Claw 4 opuses without it. And as always, our favorite government chill, Grock, will almost always rat you out no matter what you do. Hilarious. Thankfully, 4.5 opus seems to behave much better over API. seems to time out much less. Still has its issues, and we'll get to all of those, don't worry. But I've been very happy with running it for things like this. I've also been very happy using it, and a big part of why I'm including SnitchBench in this video and not other

recent ones I've done is because I overhauled it using Claude 4.5 Opus. One of my favorite tests for trying out new models is to tell them to upgrade to the latest version of AISDK. I did this run on my way to get my haircut today and it did the whole thing relatively quickly. I don't have the exact time it took, but it felt pretty fast. It one-shotted it. No issues. Almost annoying that I had no issues here. I did end up having issues when I ran it, not based on the code

changes here, but if it was actually based on the changes that Anthropic made for how the cloud 4 models run in the cloud and how they maintain reasoning over like tool calls. The new AI SDK v5 would condense all the tool calls into one message but not persist the reasoning properly which would break on anthropic models and only on anthropic models. So I had to have an anthropic model write an override and change how that condensing works so that it would work with other anthropic models in the

cloud. It was just funny having enthropic models fix an AI SDK implementation so that I could run enthropic models, but it did that well first try as well. I looked at the code, I was like, there's no way this works. And then I ran it and it did. And then I read through the code again. I was like, okay, I guess that makes sense. But that's my experience with it. I just hand it tasks and it does them. I feel much more motivated to code right now, even with cursor kind of broken, which

uh they're fixing. I'm working with them very closely. They have a big incident internally fixing the work tree stuff in particular. If you're not using work trees, you're probably fine. I use them heavily and I'm suffering greatly. I had to improve the error handling to try and detect these bugs. I also had it fix the errors with anthropic models. I gave it an example error. It did this first try. Still can't believe it. In order for this to work, I had to disable the

built-in step count is function from the AI SDK and write its own equivalent where it is keeping track of the steps and condensing the messages by itself all the way down here. felt insane, but I used it and it worked. And I'm very happy that that's the case because I have not been able to run this benchmark in completion for a while. And thanks to Opus, I now can. This is the half that runs the tools and then does the analysis. There's another half though,

the visualization, which if you couldn't tell, I built in the early vzero days. AI has gotten a lot better at UI outside of anthropic models. I've pointed this out for a while now that anthropic models have not meaningfully improved in their UI capabilities. Meanwhile, Gemini and GPT5 have made huge leaps in how good the UI is coming out of them are. So, I'd test it. I obviously did my usual image studio test, which we'll get to in a second. But first, I want to

show you a different one I tried here cuz I'm so deep in SnitchBench. I wanted to test Snitchbench out here. By the way, if you're curious about how expensive it is to run SnitchBench, I've been running it since 3 PM and I finished running it around 7:30 or 800 pm. Cost about 130 bucks on Open Router. Yeah, I'm doing this research out of my own pocket.
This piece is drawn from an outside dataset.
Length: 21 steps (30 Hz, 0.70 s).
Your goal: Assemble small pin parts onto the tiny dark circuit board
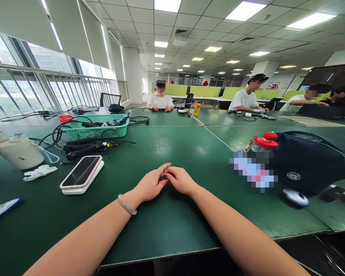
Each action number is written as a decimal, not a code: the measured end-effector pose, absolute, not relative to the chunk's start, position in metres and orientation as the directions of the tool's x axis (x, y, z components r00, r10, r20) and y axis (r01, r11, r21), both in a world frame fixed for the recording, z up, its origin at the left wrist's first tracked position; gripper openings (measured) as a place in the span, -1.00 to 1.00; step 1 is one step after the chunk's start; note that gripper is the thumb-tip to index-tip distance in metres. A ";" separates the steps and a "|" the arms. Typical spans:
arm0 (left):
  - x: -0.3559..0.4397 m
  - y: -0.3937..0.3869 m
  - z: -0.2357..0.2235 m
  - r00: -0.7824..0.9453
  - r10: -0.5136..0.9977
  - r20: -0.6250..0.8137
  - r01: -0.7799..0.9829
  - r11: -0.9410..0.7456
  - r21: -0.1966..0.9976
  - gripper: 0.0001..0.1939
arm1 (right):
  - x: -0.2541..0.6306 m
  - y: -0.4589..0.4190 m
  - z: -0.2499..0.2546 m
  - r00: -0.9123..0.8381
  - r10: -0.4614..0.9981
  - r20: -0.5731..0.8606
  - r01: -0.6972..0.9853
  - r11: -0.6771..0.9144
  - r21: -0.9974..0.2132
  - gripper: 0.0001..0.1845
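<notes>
Head: left fingers (162,169) and right fingers (174,176) nearly closed on small object (162,176)

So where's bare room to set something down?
Bare green tabletop lies between the left hand and phone, and between the right forearm and mouse. It's crowded around the basket and black bundle, and beside the dark bag.

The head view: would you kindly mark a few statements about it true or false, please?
1. Something small and dark shows between the left hand and the right hand. True.
2. The bracelet is on the right wrist. False: the bracelet is on the left one.
3. The phone lies in the green basket. False: the phone lies on a white slab.
4. The mouse lies beside the bag. True.
</notes>
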<state>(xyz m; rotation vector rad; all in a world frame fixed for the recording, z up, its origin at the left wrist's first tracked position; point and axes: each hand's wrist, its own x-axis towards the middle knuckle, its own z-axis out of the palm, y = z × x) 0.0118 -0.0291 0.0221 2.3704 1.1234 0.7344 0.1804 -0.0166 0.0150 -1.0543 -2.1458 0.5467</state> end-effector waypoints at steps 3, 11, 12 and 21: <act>0.011 -0.029 0.022 0.540 0.790 0.289 0.571 -0.597 0.564 -0.40 | 0.181 -0.018 0.017 -0.454 0.810 0.370 0.539 0.581 -0.610 -0.77; 0.011 -0.031 0.028 0.549 0.786 0.282 0.585 -0.604 0.541 -0.39 | 0.181 -0.016 0.015 -0.482 0.792 0.375 0.547 0.606 -0.577 -0.73; 0.012 -0.031 0.028 0.551 0.785 0.283 0.590 -0.607 0.532 -0.39 | 0.181 -0.016 0.015 -0.485 0.791 0.373 0.549 0.607 -0.574 -0.72; 0.012 -0.031 0.026 0.557 0.778 0.290 0.611 -0.621 0.491 -0.42 | 0.180 -0.017 0.014 -0.497 0.784 0.372 0.557 0.617 -0.556 -0.72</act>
It's not cheap, but I'm happy we're doing it. So, I did work trees with five different models. I tried Composer, 51 Codeex, 3 Pro

Preview, Sonnet 45, and Opus 45. Let's start with the Sonnet version for comparison's sake. Here's the UI we got out of Sonnet. And honestly, it's slightly better than expected. I think a lot of that's because I gave it access to all of the fun stuff from Shad Cen, but even then, good, not great. Lots of issues with text overlapping with other text. Made the cards work decent. Not the worst thing I've seen. You want something bad? There's a model for that. Gemini.

I thought Gemini was supposed to be good. Okay, I didn't check this after I told it to unfuck its stuff. The previous run it did was awful. And I actually took the time to give it a follow-up prompt saying, "Hey, can you uh make this less ugly, and it did. I'm thankful it did because the first pass was awful. Let's roll back to that previous pass just so you can see it." Yeah, all these black bars. You can't really get any value out of this at all. It is funny how similar the UI is for

all of these ones. I don't know what about the prompt made them all so similar. It's probably the inclusion of Chad Cenne. Hard to know for sure though. Here's the composer version. This is the one using the model from cursor which was super fast. This one finished in literally seconds. And it's not the worst except for the fact that doesn't have a card treatment around the hover behavior. So you can't read it because the bars are covering it. And then has these cards at the bottom that

are [ __ ] useless. Yeah, pretty common. And here we have GPT 5.1 C codeex which I think did a pretty dang good job. This looks really nice. It has the weird spaced out title. They love doing this in the new model I've noticed. Decent thing here. Nice little section for switching between the models. Still takes up too much space vertically in my opinion, but it's far from the worst I've seen. It's totally fine. What about our friends over at Anthropic? How is the Opus 4.5 built?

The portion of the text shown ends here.